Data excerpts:

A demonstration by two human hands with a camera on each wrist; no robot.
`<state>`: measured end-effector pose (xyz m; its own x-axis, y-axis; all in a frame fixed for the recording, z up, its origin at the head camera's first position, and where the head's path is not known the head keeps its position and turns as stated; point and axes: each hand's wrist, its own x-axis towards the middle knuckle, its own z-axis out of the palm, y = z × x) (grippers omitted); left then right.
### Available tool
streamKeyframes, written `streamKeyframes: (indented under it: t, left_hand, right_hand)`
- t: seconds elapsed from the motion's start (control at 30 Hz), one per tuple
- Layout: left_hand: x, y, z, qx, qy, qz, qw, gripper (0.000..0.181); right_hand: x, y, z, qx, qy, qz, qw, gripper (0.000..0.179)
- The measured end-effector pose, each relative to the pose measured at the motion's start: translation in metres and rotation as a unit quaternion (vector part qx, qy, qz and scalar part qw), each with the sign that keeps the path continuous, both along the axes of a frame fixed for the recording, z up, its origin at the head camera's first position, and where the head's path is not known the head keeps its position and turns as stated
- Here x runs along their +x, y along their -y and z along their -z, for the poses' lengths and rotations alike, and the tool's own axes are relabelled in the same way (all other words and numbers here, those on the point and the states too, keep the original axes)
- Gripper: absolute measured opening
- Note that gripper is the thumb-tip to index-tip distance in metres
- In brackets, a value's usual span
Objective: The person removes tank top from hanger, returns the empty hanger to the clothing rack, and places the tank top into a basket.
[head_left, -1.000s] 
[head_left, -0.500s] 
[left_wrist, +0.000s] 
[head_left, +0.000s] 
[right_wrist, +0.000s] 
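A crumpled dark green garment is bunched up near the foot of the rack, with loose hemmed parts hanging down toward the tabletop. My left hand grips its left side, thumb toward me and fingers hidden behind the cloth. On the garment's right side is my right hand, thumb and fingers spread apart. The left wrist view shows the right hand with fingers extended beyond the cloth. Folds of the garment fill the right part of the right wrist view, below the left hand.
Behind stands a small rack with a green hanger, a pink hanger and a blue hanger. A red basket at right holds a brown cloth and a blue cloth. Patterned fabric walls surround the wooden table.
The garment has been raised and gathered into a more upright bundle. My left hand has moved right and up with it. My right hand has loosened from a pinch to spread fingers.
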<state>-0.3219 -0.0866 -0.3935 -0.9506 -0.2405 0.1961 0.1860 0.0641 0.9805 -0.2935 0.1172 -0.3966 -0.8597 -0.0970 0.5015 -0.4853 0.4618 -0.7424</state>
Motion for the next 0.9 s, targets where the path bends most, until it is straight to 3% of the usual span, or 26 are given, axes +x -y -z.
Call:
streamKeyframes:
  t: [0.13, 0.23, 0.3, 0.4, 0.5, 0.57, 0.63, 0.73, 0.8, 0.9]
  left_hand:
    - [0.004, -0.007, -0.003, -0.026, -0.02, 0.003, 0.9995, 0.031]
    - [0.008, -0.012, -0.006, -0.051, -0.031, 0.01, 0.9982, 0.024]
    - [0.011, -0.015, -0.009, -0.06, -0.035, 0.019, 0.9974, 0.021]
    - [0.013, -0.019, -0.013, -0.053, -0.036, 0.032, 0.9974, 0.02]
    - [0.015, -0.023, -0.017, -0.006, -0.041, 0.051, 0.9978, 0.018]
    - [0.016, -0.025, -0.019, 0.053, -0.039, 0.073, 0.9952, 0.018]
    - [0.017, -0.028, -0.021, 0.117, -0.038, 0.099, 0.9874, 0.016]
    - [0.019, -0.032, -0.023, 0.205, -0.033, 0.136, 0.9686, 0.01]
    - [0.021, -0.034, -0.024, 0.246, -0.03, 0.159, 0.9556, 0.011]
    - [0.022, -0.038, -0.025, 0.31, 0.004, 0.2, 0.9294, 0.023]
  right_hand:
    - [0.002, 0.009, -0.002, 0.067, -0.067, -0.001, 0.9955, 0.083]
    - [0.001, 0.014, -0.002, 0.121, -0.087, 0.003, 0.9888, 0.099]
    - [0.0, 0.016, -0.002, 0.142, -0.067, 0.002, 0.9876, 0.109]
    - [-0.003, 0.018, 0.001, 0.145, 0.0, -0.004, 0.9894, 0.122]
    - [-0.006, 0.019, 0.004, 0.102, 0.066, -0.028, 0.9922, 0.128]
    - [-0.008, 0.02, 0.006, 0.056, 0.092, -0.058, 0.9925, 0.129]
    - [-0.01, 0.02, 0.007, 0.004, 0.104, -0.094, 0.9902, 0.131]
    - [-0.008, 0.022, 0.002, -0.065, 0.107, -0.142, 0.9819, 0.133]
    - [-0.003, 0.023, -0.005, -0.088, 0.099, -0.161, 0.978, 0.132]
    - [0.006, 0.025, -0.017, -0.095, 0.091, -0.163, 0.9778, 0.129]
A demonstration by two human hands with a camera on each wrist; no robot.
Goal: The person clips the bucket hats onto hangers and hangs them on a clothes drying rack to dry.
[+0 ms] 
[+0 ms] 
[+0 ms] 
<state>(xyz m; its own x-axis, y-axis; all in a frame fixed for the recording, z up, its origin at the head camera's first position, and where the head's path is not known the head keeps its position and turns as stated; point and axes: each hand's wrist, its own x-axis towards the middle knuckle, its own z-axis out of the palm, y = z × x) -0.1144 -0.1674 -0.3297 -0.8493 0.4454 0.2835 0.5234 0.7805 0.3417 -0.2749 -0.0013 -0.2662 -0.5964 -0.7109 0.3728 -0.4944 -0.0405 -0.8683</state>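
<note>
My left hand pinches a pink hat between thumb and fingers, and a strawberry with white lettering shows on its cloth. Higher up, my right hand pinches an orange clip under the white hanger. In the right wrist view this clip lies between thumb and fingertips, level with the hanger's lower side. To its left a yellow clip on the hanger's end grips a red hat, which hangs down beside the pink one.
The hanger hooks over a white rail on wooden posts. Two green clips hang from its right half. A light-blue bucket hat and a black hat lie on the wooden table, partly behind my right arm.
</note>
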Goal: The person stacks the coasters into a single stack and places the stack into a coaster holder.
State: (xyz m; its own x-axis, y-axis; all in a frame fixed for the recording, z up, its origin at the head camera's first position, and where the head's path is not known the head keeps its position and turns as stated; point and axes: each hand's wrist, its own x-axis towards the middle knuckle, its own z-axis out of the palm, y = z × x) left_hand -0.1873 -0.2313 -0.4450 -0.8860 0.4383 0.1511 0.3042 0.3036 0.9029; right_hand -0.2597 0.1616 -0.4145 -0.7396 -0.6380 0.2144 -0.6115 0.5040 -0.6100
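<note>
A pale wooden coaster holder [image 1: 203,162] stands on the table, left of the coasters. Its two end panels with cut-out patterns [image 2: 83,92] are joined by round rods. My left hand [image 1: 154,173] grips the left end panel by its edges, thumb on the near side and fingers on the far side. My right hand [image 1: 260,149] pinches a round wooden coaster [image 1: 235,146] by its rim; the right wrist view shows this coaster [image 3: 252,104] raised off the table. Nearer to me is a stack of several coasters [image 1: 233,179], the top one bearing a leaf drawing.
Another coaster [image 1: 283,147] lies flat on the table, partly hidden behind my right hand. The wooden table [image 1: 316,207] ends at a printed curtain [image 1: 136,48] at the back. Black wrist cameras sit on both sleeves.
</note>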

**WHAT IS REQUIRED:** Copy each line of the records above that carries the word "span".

**THE COMPLETED TASK:**
- In brackets, a value's usual span
Motion for the next 0.9 s, targets where the path bends most, until it is straight to 3% of the usual span, or 26 are given, axes +x -y -z.

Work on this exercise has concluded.